Bluefield Daily Telegraph, Bluefield, WV


July 27, 2013

The Appalachian boys of summer continue to shine all over Four Seasons Country

— Ah, baseball. In both Bluefield and Princeton, the games this summer have been delightful. Whether in Bowen Field or Hunnicutt Stadium watching the Rays and Blue Jays has provided some great evening entertainment. Like many of you, I make it a point to visit both ball parks every year. That is only fair, since our newspaper covers both Mercer County teams. Jim Holland and his staff always have something going on at the Princeton facility making every game something just a little extraordinary. Likewise, here in Bluefield, the management is forever coordinating some type of promotion and I am adding to my baseball t-shirt collection with some nifty ones here in the summer of 2013.

With more than a month remaining in the Appy League season, these two squads would welcome your attendance as they battle to make the playoffs. The price is right and there is not a bad seat in the house at either place. Believe me when I tell that the furthest seat from the field at either one of our local fields is closer than the nearest seat at some big league parks. Food is always good, too, and the fact remains that these are professional athletes who display some great skills out there.

For many of us, having Tazewell High grad Zak Wasilewski has been the highlight so far. I am prejudiced, having had Zak in my English class just a couple of years ago. It brings back a lot of memories to recall it has been more than 20 years since another Bulldog lefty, Billy Wagner, left THS to take his game to the next level after a stellar career at Ferrum College. Both played for Lou Peery, who retired at the end of the past high school season. Wagner was a major league star of many years and we hope that Wasilewski can enjoy similar success.

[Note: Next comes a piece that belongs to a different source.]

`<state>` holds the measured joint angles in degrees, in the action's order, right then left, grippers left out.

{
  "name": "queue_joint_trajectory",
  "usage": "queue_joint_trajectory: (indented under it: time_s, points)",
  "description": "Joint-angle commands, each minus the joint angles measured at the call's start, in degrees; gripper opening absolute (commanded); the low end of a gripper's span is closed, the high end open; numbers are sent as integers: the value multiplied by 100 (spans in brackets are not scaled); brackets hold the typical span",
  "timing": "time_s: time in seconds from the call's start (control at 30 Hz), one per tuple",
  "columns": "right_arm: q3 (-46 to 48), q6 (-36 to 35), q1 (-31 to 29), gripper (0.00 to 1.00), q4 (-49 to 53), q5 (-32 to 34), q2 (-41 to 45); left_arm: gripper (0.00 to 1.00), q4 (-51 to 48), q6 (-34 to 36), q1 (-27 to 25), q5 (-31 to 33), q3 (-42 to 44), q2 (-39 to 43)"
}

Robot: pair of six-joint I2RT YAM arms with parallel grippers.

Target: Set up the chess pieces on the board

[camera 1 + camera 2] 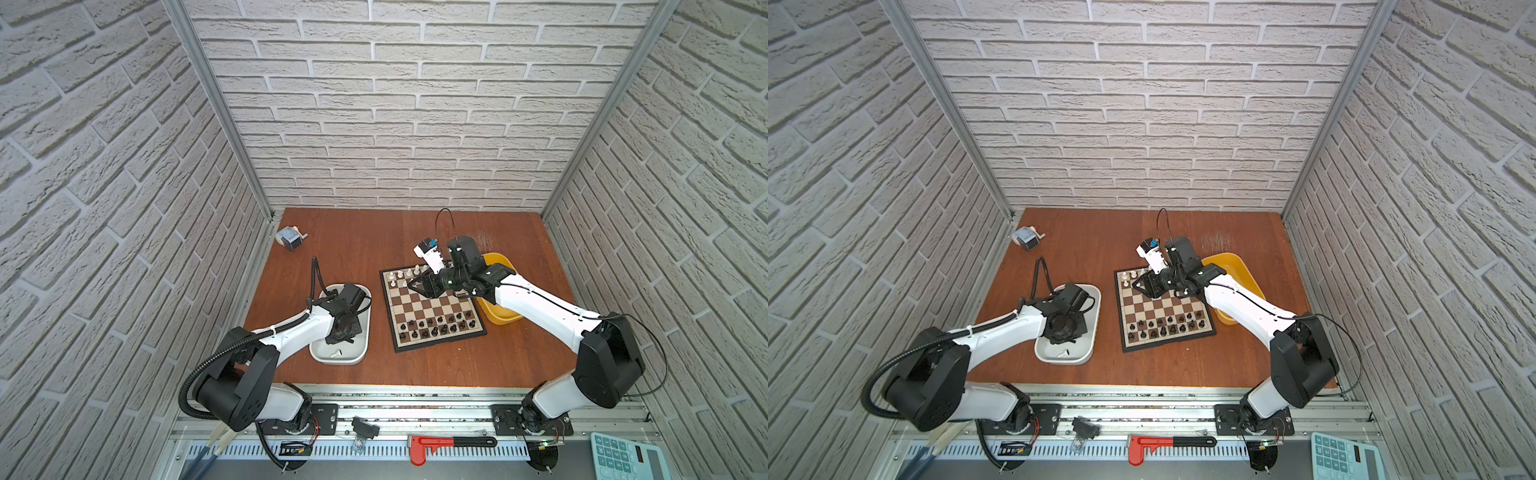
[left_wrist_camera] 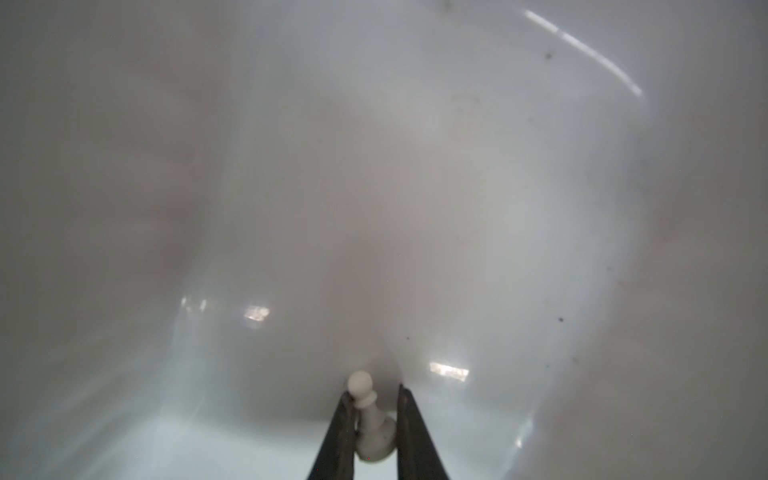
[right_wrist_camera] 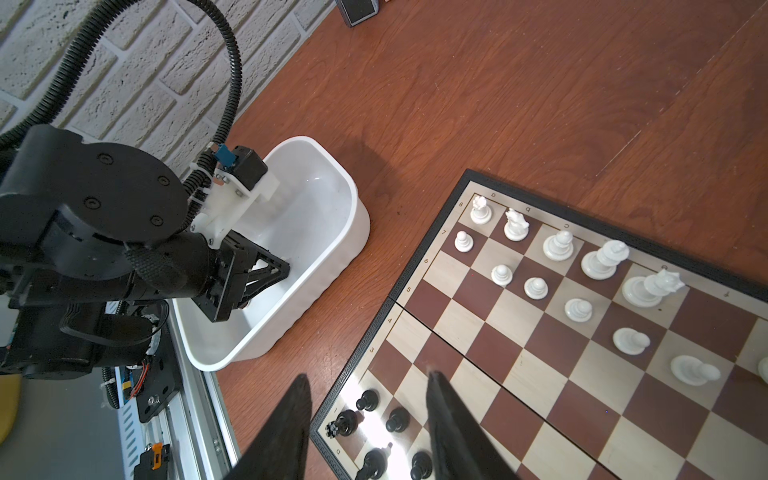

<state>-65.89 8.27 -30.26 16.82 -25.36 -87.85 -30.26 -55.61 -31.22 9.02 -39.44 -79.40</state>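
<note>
Teal calculator [image 1: 623, 457] sits on the near rail. Left on the wood-grain counter [image 1: 415, 365], a glossy white tub [image 3: 332, 266] with rounded corners holds a loose white piece [image 1: 336, 354] and the left end effector [image 2: 372, 392], pinched narrow on a white pawn [image 2: 370, 419]. Over the board [image 1: 432, 311] the right end effector [image 3: 366, 374] hangs half-open, empty; black men [image 1: 434, 330] near, white men [image 3: 557, 245] far. A yellow tub [image 1: 498, 261] sits just right.

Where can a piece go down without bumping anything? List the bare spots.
Bare: the board's middle rows, between the white pieces and black pieces; the table between board and white tub. Crowded: both end rows.
</note>
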Motion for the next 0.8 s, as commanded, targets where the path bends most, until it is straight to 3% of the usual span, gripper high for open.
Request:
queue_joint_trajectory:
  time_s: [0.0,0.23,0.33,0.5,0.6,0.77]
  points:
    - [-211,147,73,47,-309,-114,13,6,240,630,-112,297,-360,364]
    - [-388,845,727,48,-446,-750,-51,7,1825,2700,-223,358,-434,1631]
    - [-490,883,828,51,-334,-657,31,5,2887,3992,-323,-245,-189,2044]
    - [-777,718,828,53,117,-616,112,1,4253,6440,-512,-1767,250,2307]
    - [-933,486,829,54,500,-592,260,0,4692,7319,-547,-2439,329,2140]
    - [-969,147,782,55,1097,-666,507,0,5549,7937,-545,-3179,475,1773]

I think it is fair to say that the local fans in both Princeton and Bluefield root loyally for every player on the “home” team, no matter what their mailing addresses might be. We all develop favorites and continue to cheer for them as they advance on up the ladder. It’s great to watch the fans of all ages yell for their guys during the summer of dreams. Best wishes to every one of both teams for the rest of this season.

Not too many nights ago I saw Butch Currence. His dad, the late “Stubby” Currence, was the sports editor of the Daily Telegraph for more than half a century and a friend of mine. I told Butch it seemed like the press box should still be up above home plate atop the bleachers. That is where it sat for decades here in Bluefield when the wooden bleachers were in place. I was a student at Bluefield College when the stands burned back in the early 70s and for a couple of years, local fans brought lawn chairs to watch the games while the new place was being built. That work was largely coordinated by the then-sponsor Baltimore Orioles, the Bluefield Boosters, and the city of Bluefield. Butch just grinned and we each took a quick trip down memory lane.

For some reason the other night as I watched Zak fire the ball homeward, the thought of the first World Series I can actually remember came slipping past. That was in 1958, when (Selva) Lew Burdette of Nitro, West Virginia, lost three games to the New York Yankees as the Milwaukee Braves fell. Burdette had been very much a local hero in southern West Virginia just a year earlier when he won three times in the ‘57 Series when the Braves won over the Yanks. However, let me add right now that ‘57 was a bittersweet season for me because Milwaukee clinched the National League pennant on a Hank Aaron home run against the St. Louis Cardinals. That’s right, been a Cardinal fan that long.

Baseball fans are like that, somehow. They knew where they were and what they were doing when Sandy Koufax got his 15th strikeout in the first game of the ‘63 Series or when Aaron hit his 715th round-tripper against Al Downing in April 1974. Weren’t you watching both games? Some coal miners might have been excused for missing either, because Koufax got the whiff in a day game while Aaron hit his at night so depending upon the shift schedule, the workers might have been on the job.

Somehow, the idea of time and baseball is everywhere and nowhere at the same time. It is a sport without a clock. Nobody knows when a game might end, as long as at least one of the teams keeps hitting. There is simply nothing like it, although we still love football and basketball and all the other sports.

That Beaver-Graham showdown will be coming up in just a few weeks. When the leaves turn, our thoughts often turn with them and that is as it should be.

Until then, take yourself out to the ball game where runners move 90 feet at a time.

Larry Hypes, a teacher at Tazewell High School, is a Daily Telegraph columnist.